Virtual Issue - Sexual Harassment and Sexual Assault
Patricia K. Kerig, Editor in Chief, Journal of Traumatic Stress
This virtual special issue brings together a selection of articles published in the Journal of Traumatic Stress
in response to the recent dramatic increase in attention being drawn around the world to the public health epidemics of sexual harassment and sexual assault. For this issue, we have brought together both new and classic papers to inform research and intervention and assist trauma specialists in their efforts to identify the factors that predict posttraumatic stress and those that promote recovery in the aftermath of sexual harassment and assault. The studies presented here involve participants from a wide variety of contexts, including nationally representative samples, military personnel, college students, and sexual minority individuals. The studies presented illustrate the often long-lasting mental health consequences of sexual trauma, documenting effects extending as long as a decade and a half after the experience. Further, these studies highlight the importance of social and community factors in either promoting recovery or exacerbating harm following this trauma. Specific risk factors are identified, including changes in worldview, revictimization, maladaptive coping strategies, and negative reactions by others, particularly when those are associated with perceived betrayal of trust by systems and institutions that should be safe havens and providers of care.
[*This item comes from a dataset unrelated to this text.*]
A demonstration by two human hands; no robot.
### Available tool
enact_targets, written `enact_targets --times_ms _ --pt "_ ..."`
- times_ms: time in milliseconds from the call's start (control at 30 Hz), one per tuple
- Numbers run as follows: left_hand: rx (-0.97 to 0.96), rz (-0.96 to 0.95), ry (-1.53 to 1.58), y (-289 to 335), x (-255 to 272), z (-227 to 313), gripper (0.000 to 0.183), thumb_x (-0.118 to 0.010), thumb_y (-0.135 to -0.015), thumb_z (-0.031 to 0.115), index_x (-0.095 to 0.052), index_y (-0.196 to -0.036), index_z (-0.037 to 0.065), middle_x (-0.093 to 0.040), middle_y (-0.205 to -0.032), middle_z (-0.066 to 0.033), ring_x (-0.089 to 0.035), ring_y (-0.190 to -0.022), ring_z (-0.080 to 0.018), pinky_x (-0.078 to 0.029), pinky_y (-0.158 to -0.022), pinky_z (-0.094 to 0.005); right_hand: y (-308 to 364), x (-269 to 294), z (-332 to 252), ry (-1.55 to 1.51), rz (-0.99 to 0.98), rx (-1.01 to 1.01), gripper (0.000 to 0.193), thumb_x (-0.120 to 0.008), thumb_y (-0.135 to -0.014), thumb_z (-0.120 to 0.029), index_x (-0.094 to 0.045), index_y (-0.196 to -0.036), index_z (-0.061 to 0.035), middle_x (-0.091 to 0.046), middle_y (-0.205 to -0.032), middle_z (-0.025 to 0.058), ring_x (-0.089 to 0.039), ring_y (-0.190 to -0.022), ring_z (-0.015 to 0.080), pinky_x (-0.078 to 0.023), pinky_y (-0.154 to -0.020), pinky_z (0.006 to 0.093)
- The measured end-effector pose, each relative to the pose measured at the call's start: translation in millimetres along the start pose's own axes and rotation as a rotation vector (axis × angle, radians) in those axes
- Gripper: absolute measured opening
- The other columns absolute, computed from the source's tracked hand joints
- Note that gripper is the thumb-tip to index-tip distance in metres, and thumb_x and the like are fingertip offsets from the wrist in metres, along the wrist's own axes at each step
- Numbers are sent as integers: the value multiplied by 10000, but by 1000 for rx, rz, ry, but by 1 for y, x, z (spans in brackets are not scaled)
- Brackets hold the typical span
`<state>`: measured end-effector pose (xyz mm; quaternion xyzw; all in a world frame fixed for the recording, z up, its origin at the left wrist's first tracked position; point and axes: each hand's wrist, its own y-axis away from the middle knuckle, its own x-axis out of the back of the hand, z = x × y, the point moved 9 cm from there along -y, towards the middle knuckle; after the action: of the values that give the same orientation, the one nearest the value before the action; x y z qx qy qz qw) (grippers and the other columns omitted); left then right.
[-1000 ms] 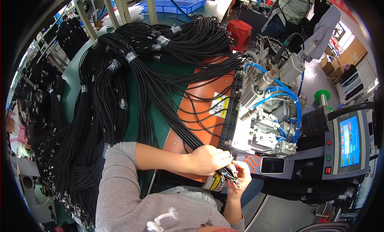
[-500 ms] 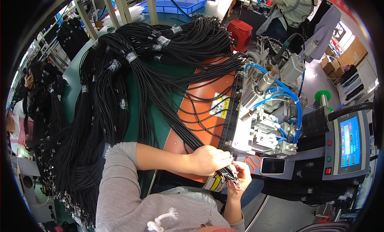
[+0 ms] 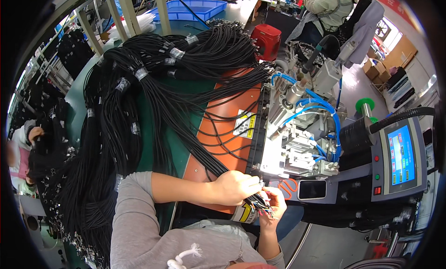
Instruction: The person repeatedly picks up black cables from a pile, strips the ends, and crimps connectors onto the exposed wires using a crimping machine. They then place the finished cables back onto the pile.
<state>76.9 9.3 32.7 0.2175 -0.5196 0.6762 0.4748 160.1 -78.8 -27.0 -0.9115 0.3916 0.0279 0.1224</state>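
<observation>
A thick bundle of black cables runs down from the big pile to my hands. My left hand is wrapped round it close to its near end. Past that fist, stripped ends with thin coloured wires fan out. My right hand is at these ends, palm behind them, thumb and fingertips pinched together beside my left fingers. Its fingertips partly hide the cable ends they grip.
Taped bundles of black cables cover the green table. Right of the orange plate stands a machine with blue hoses. Orange-handled scissors, a phone and a control screen are nearby. Other people work behind and at left.
The whole view has shifted, so the table and machine sit a little further left. Both hands keep their places on the cable bundle. At far left, another person's arm has moved.
</observation>
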Motion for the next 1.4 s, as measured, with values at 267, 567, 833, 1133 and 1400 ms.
enact_targets --times_ms 267,567,833,1133,1400 --pt "15 -18 -5 -1 1 0 334 -674 -594 102 -593 -916 56 -539 -778 -55 -596 -659 -218 -496 -553 -327 -1 -4 -7 31 -14 16 187 -672 -838 -69 -597 -982 25 -608 -906 59 -592 -814 113 -464 -748 239" --pt "16 -15 5 -1 0 0 326 -675 -613 110 -597 -924 50 -549 -789 -57 -604 -673 -218 -502 -562 -326 0 -1 -3 44 -12 4 170 -661 -820 -10 -597 -975 21 -608 -900 59 -591 -810 111 -464 -743 238" --pt "25 -25 12 -1 -2 0 321 -678 -619 108 -596 -924 53 -553 -779 -59 -609 -682 -220 -505 -568 -330 0 0 -3 -10 9 16 169 -659 -825 -19 -593 -974 25 -610 -897 66 -592 -813 117 -463 -744 237" --pt "47 25 42 2 5 -2 394 -687 -628 110 -612 -1011 59 -584 -788 -66 -608 -648 -246 -509 -585 -344 1 1 -16 40 153 53 234 -684 -797 -7 -573 -1002 7 -615 -857 66 -592 -776 108 -465 -723 228" --pt "74 21 97 -10 27 1 279 -666 -635 138 -594 -895 67 -574 -796 -89 -601 -681 -258 -489 -598 -354 -8 -1 -35 63 172 233 209 -680 -741 90 -632 -940 50 -620 -895 130 -597 -832 186 -508 -722 295"
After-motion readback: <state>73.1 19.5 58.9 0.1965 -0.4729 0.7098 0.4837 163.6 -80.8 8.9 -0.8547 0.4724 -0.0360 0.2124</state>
Importantly, the studies provide hope to both practitioners and survivors that recovery is possible following sexual victimization, and that evidence-based PTSD treatments can be a key component of that recovery. This research also emphasizes the importance of investigating gender differences in the processes and outcomes ensuing from sexual victimization, particularly regarding the gendered social contexts in which disclosures are received. Finally, appended to the list of articles are links to resources we hope will be helpful to clinicians, educators, and members of the general public.